■ WHAT TO DO ■
Print the lines in the listing below starting at the line with "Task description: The" and ending at the line with "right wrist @", both included. Reproduce them exactly and omit every picture.
(DATA IN THIS EXERCISE Opens)
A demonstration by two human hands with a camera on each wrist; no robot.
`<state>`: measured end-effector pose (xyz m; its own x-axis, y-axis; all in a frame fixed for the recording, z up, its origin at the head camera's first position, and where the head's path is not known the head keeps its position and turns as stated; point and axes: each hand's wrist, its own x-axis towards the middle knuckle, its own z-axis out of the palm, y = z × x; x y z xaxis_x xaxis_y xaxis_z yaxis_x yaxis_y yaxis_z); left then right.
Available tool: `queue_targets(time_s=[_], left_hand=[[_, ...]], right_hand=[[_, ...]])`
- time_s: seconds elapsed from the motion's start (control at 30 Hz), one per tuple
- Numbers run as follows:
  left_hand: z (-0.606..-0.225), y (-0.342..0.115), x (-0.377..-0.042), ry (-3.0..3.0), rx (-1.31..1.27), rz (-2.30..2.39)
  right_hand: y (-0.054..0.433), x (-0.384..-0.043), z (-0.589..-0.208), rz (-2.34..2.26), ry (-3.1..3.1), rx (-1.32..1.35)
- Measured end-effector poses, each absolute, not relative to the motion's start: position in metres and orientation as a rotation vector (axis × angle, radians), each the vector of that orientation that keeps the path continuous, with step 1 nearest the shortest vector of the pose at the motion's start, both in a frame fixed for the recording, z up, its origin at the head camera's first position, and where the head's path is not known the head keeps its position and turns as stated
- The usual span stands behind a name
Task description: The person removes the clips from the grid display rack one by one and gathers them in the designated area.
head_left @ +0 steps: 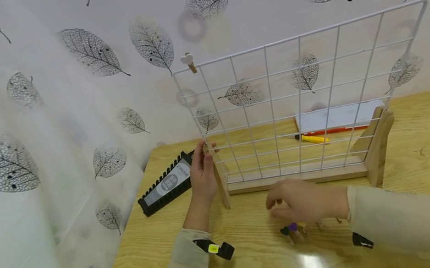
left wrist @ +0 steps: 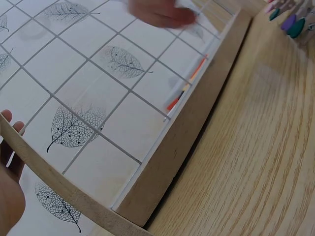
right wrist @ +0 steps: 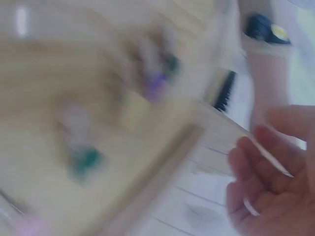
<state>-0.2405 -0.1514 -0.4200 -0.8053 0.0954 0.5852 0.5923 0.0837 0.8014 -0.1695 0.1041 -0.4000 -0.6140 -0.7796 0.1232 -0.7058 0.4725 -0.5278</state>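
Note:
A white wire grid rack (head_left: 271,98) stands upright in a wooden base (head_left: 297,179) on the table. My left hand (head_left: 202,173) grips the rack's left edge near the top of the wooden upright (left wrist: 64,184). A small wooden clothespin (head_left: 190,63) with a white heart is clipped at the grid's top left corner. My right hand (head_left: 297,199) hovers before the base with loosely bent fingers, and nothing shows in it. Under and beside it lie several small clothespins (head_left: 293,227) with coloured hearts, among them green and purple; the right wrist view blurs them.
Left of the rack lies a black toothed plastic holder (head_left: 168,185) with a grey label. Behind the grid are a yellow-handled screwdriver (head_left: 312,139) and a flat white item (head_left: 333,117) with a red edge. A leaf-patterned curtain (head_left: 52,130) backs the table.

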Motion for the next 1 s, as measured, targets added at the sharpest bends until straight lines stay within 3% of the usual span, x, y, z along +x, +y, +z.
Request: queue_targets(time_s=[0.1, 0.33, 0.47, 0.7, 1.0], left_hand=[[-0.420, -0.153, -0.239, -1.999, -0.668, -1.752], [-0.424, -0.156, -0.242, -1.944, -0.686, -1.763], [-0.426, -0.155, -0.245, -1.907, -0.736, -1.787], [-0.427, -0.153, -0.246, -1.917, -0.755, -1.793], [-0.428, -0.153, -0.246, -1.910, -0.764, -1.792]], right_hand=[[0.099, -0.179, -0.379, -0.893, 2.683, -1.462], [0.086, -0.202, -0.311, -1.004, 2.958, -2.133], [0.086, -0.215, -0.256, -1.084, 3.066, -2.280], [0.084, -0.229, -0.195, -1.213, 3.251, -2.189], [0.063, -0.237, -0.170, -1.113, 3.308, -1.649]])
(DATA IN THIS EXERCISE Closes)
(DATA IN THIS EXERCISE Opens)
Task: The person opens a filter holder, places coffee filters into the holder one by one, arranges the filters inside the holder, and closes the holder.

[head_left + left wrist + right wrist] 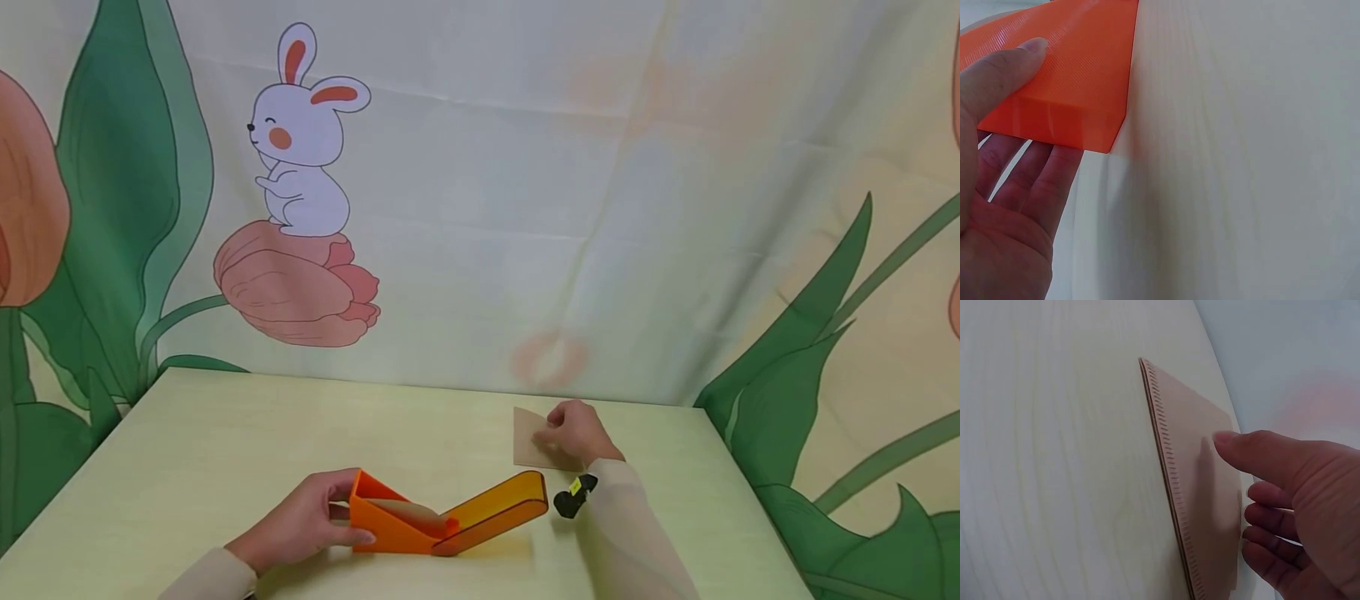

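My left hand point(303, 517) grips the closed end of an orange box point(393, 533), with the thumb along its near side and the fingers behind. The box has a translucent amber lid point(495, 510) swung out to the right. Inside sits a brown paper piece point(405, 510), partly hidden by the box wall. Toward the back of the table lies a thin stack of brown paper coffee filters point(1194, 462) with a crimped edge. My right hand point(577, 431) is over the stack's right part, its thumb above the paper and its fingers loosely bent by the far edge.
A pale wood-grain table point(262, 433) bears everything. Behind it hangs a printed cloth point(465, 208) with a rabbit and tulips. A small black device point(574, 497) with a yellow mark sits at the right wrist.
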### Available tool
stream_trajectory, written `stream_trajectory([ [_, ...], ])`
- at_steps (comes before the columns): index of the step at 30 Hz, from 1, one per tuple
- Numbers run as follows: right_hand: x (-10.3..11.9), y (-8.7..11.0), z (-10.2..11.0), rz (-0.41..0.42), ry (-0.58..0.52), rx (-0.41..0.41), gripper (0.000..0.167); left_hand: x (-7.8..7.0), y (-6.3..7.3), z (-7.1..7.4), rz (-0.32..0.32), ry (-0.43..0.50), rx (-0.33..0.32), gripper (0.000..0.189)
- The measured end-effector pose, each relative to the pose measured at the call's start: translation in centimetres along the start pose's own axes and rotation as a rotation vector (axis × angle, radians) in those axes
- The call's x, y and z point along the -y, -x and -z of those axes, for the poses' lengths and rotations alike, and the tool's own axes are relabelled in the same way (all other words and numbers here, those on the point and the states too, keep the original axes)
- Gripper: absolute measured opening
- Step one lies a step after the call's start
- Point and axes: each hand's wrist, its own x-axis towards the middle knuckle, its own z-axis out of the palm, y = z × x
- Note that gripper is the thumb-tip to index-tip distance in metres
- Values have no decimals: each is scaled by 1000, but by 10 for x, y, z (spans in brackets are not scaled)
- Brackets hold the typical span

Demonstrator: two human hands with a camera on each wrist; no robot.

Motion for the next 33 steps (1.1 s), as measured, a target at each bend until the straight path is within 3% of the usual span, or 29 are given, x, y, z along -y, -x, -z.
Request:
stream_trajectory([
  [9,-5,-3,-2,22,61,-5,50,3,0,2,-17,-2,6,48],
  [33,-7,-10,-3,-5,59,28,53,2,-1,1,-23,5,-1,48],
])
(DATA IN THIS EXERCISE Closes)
■ ANSWER TO THE EXERCISE ■
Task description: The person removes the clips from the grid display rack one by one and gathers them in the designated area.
head_left @ +0 steps: 
left wrist @ +0 steps: 
right wrist @ +0 steps: 

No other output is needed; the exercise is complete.